Arte Povera High-Tech de Sympathetic Magic

Héla Fattoumi, Éric Amoureux et Peter von Poehl - Sympathetic Magic

La rédaction est allée à la rencontre du duo de chorégraphes Héla Fattoumi et Éric Lamoureux et de l’auteur-compositeur-interprète suédois Peter von Poehl qui collaborent pour la troisième fois sur Sympathetic Magic.

Héla Fattoumi et Éric Lamoureux ont fondé en 1988 la Compagnie FATTOUMI/LAMOUREUX, dès lors de nombreuses représentations les ont fait parcourir le monde et leur ont apporté une solide réputation. En 2004, ils prennent la tête du Centre chorégraphique national (CCN) de Caen/Basse-Normandie. Les artistes, faits Chevaliers dans l’Ordre des arts et des lettres en 2012, partent alors prendre, en 2015, la direction du CCN de Bourgogne Franche-Comté à Belfort.

Peter von Poehl, né le 31 mars 1972 à Malmö, arrive en France à la fin des années 1990. Depuis, l’artiste a eu l’occasion de collaborer, entre autres, avec Alain Chamfort, Vincent Delerm ou encore Birdy Nam Nam, et surtout avec sa compagne Marie Modiano, qui lui écrira plusieurs titres et pour qui le Suédois réalisera trois albums (le dernier, Pauvre Chanson, est sorti sur leur propre label Nest & Sound en 2018).

Héla Fattoumi, Éric Lamoureux et Peter von Poehl c’est la troisième fois que vous collaborez ensemble. Avant d’aborder Sympathetic Magic, pourriez-vous revenir sur vos précédents spectacles ?

HL : Notre toute première collaboration était basée sur le troisième album de Peter. C’était déjà un concert dansé mais contrairement à Sympathetic Magic, Peter tournait déjà en live, en duo avec un violoncelliste. Avec Éric, nous avons simplement amené la danse dans l’existant. Pour Waves, le processus de collaboration a été très différent. C’était une commande de la maison de l’opéra (Norrlandsoperan, ndlr) à Umeå dans le nord de la Suède dans le cadre de Umeå 2014, Capitale européenne de la Culture. Le challenge pour Peter était d’écrire une chanson d’une heure.

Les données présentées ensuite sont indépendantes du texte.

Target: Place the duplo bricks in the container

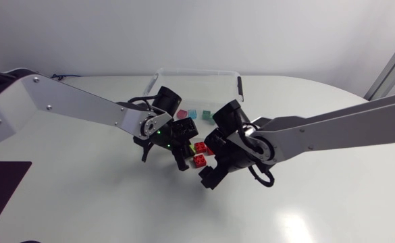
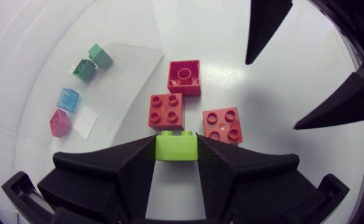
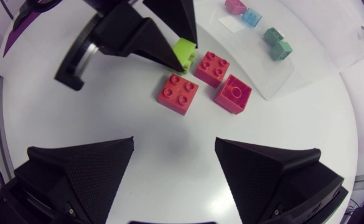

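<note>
- Lime-green brick [image 2: 176, 148]: I find it clamped between the two fingers of my left gripper [image 2: 176, 143], one finger on each side face and the studs pointing ahead of the fingertips. I cannot tell whether it rests on the table [image 1: 332, 202] or is clear of it.
- Near red brick [image 2: 166, 111]: studs up, just ahead of the left fingertips and very close to the green brick.
- Second red brick [image 2: 223, 125]: studs up, beside the first and ahead of the left gripper's other finger.
- Overturned red brick [image 2: 184, 77]: hollow side up, just beyond the near red one.
- Right gripper [image 3: 174, 146]: fingers spread wide with nothing between them. All three red bricks lie ahead of its tips, apart from them.
- Small bricks, two green [image 2: 92, 61], one blue [image 2: 68, 99] and one pink [image 2: 60, 122]: further ahead of the left gripper, off to one side.
- Container [image 1: 197, 74]: clear plastic, beyond both grippers. I cannot tell whether the small bricks sit inside it.
</note>
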`<state>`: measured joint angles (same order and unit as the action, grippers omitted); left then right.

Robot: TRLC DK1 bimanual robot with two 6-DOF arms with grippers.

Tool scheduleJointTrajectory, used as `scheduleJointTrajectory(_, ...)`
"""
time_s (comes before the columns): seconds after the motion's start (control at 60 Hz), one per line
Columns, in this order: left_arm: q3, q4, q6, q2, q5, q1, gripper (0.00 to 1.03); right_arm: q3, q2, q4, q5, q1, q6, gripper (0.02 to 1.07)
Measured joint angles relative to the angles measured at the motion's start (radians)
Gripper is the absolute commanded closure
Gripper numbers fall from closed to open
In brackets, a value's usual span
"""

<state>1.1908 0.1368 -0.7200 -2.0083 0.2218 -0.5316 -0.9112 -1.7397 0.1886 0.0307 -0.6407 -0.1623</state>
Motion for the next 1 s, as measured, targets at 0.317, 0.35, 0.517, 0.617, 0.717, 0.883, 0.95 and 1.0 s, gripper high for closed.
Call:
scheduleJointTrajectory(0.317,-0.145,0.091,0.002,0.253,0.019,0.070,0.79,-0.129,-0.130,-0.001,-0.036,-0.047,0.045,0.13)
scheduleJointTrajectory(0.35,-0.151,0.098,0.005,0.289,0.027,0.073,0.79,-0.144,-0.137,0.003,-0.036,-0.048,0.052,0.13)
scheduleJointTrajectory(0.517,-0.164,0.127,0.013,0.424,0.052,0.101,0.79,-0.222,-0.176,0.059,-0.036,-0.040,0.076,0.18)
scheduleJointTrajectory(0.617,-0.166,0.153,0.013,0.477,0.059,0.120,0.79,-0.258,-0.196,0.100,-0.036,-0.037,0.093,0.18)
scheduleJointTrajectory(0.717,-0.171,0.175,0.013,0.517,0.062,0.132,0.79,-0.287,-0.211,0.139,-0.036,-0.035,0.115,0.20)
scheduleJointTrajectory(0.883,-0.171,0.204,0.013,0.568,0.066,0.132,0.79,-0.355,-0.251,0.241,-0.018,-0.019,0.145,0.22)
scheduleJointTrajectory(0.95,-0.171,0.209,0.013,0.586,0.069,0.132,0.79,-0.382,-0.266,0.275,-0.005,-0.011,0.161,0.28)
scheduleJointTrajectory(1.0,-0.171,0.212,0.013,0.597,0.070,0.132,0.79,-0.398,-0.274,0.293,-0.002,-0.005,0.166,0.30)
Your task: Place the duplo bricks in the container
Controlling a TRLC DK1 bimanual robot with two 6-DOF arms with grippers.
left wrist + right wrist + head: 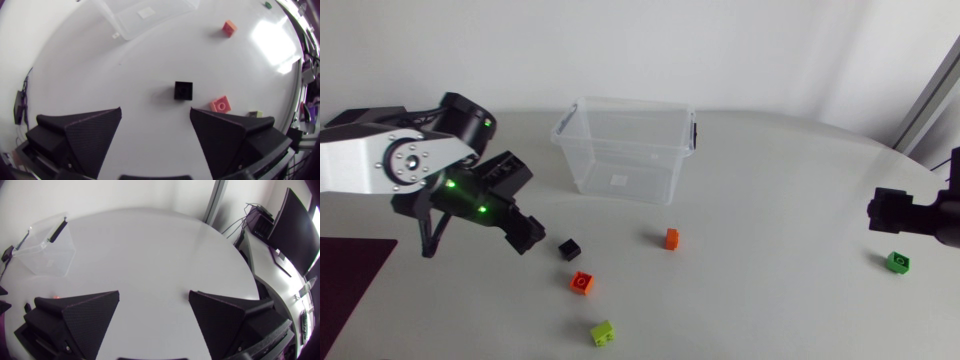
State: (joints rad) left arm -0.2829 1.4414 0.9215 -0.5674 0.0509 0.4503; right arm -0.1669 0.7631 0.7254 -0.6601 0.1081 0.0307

EL : Pour Waves, nous avions une carte blanche totale. On nous a dit que nous avions à disposition un orchestre symphonique, et que nous étions libre de choisir les danseurs et le chef d’orchestre. Nous ne savions pas trop quoi faire mais très vite nous avons décidé d’appeler Peter, et convenu d’un déjeuner avec lui à Paris. À l’occasion, nous lui avons demandé : « Veux-tu faire une chanson d’une heure pour un orchestre symphonique ? » et il a répondu : « Oui ! » Voilà l’histoire de notre deuxième collaboration (rires).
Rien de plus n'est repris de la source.